◆ **Task directions**:
Which lines of the entries contain the word "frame"? Please list them.

◆ **Material provided**:

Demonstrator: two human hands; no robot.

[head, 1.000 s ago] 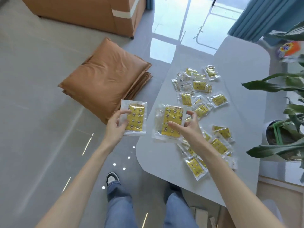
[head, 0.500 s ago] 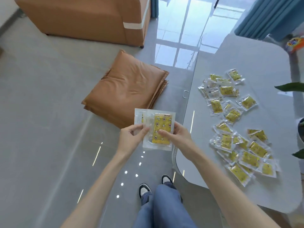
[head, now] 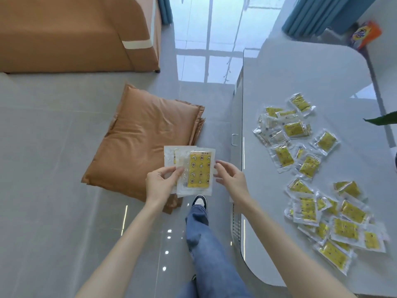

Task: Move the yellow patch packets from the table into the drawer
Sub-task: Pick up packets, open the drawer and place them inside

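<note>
My left hand [head: 160, 183] pinches a small stack of yellow patch packets [head: 198, 171] in clear wrappers, held over the floor just left of the white table [head: 300, 72]. My right hand [head: 231, 180] sits at the stack's right edge, fingers apart, fingertips at the wrapper's rim and not wrapped around it. Several more yellow packets [head: 309, 166] lie scattered across the table's right half, down to its near corner. A small metal handle [head: 234, 139] shows on the table's left side face; the drawer front there looks closed.
A tan cushion [head: 146, 136] lies on the glossy grey floor to the left, with a tan sofa [head: 75, 33] behind it. My jeans leg and shoe [head: 199, 211] are below the hands. A green leaf [head: 384, 120] and an orange pack [head: 365, 34] sit at the table's far right.
The two packets, held apart one second ago, are now stacked in my left hand. My right hand has loosened from the stack. The view has swung left, away from the table.
</note>
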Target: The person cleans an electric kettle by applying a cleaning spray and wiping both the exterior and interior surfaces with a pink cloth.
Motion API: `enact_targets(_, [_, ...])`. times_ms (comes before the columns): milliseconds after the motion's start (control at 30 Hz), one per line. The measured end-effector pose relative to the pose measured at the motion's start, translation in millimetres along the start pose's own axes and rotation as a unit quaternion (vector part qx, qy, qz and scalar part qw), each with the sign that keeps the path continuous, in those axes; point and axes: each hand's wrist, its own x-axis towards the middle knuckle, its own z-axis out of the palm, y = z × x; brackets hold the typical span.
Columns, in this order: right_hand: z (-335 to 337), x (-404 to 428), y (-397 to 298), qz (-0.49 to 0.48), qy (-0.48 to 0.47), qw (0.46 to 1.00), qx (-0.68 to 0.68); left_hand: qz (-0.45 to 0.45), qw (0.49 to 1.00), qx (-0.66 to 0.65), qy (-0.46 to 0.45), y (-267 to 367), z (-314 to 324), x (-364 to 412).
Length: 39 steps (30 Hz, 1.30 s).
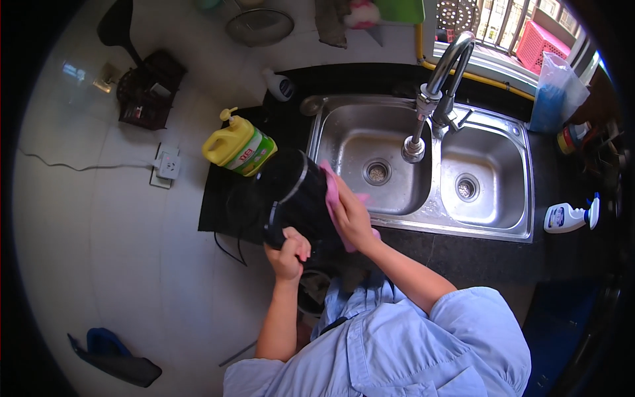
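A black kitchen appliance (305,208) with a silver trim band lies tilted over the dark counter, left of the double sink; its exact kind is hard to tell. My left hand (288,252) grips its near end, by a part with a silver strip that looks like a handle. A pink cloth (332,191) is under my right hand (354,218), which presses it flat against the appliance's right side. Part of the cloth hangs down beside the sink's edge.
A yellow detergent jug (243,146) with a pump stands behind the appliance. The steel double sink (377,218) with its tall faucet (436,74) lies to the right. Further right is a spray bottle (565,217). A dark cord (230,253) hangs off the counter's left end.
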Motion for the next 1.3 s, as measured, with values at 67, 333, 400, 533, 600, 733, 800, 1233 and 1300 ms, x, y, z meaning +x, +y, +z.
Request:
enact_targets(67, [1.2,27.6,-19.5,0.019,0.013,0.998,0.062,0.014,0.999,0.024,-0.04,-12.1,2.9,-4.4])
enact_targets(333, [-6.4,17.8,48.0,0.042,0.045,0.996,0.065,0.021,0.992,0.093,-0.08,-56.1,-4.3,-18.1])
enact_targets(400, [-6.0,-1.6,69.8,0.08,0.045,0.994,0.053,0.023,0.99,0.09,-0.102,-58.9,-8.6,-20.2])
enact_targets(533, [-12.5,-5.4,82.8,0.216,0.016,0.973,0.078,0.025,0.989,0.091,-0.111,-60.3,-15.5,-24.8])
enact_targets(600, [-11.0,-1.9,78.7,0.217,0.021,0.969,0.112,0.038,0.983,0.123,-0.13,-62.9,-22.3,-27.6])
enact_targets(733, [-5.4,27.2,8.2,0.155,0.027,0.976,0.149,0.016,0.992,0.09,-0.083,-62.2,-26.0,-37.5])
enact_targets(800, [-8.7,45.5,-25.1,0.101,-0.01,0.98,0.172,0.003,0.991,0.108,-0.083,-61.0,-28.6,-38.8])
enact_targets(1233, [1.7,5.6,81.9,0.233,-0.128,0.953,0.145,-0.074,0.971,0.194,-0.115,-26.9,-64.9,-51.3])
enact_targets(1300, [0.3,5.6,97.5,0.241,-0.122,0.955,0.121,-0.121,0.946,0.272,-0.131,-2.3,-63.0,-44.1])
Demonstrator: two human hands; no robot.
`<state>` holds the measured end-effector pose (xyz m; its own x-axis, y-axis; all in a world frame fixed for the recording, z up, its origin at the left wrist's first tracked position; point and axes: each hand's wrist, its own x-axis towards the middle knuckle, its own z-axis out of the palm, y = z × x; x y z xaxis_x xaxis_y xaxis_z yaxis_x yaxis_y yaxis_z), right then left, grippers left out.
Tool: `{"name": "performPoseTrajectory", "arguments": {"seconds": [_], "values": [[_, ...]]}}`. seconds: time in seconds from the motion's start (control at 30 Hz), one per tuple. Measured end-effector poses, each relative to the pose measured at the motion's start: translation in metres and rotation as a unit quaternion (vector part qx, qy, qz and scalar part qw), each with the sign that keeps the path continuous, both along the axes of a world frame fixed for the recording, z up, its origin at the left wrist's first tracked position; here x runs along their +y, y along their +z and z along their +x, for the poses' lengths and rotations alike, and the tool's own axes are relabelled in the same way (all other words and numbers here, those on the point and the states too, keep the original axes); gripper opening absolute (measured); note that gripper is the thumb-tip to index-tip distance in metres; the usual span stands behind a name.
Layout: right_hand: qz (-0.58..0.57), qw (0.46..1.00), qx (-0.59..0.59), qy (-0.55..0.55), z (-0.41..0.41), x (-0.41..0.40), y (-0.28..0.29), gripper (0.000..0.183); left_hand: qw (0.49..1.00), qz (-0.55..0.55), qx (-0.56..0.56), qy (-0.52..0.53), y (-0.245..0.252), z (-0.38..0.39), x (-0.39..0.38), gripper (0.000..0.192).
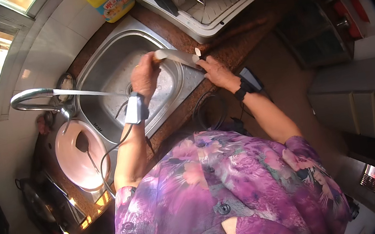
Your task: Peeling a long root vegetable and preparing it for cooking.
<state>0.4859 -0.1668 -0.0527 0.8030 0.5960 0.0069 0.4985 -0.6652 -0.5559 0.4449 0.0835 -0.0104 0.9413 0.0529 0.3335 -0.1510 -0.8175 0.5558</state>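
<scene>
My left hand [146, 76] is above the stainless steel sink [170, 107], its fingers curled round a small yellow-orange thing [158, 57]. That thing meets the left end of a long, flat, pale utensil [180, 56], which looks like a knife blade. I cannot tell whether the two are one piece. At the other end, my right hand [219, 72] grips the utensil near a dark part, over the sink's right rim. Water [92, 92] runs from the curved chrome tap [31, 95] into the sink, passing behind my left wrist.
A pink basin [67, 159] with a dark spatula [82, 142] stands left of the sink. Behind is a yellow jug [112, 2]. A white dish rack [208, 31] holds dishes at the back right. Cables run from the devices strapped to both wrists; a coiled black cable [196, 114] hangs at the counter edge.
</scene>
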Motion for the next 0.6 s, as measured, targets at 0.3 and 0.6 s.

◆ **Response for this exercise**:
`<state>` holds the measured end-effector pose (xyz m; its own x-axis, y-axis; all in a world frame fixed for the recording, z up, its origin at the left wrist's first tracked position; point and axes: each hand's wrist, its own x-axis towards the middle knuckle, its own z-axis out of the palm, y = z × x; x y z xaxis_x xaxis_y xaxis_z yaxis_x yaxis_y yaxis_z), right then left, grippers left out.
Tool: `{"name": "performPoseTrajectory", "arguments": {"seconds": [_], "values": [[_, ...]]}}`. seconds: time in seconds from the motion's start (control at 30 Hz), one per tuple. Measured end-effector poses, each relative to the pose measured at the motion's start: translation in metres and rotation as a unit quaternion (vector part qx, qy, qz and scalar part qw), each with the sign that keeps the path continuous, both along the axes of a world frame fixed for the recording, z up, its origin at the left wrist's first tracked position; here x runs along their +y, y along their +z and z along their +x, for the poses' lengths and rotations alike, and the tool's own axes are relabelled in the same way (all other words and numbers here, those on the point and the states too, keep the original axes); gripper opening absolute (measured); note that gripper is the thumb-tip to index-tip distance in metres; the usual span stands behind a name.

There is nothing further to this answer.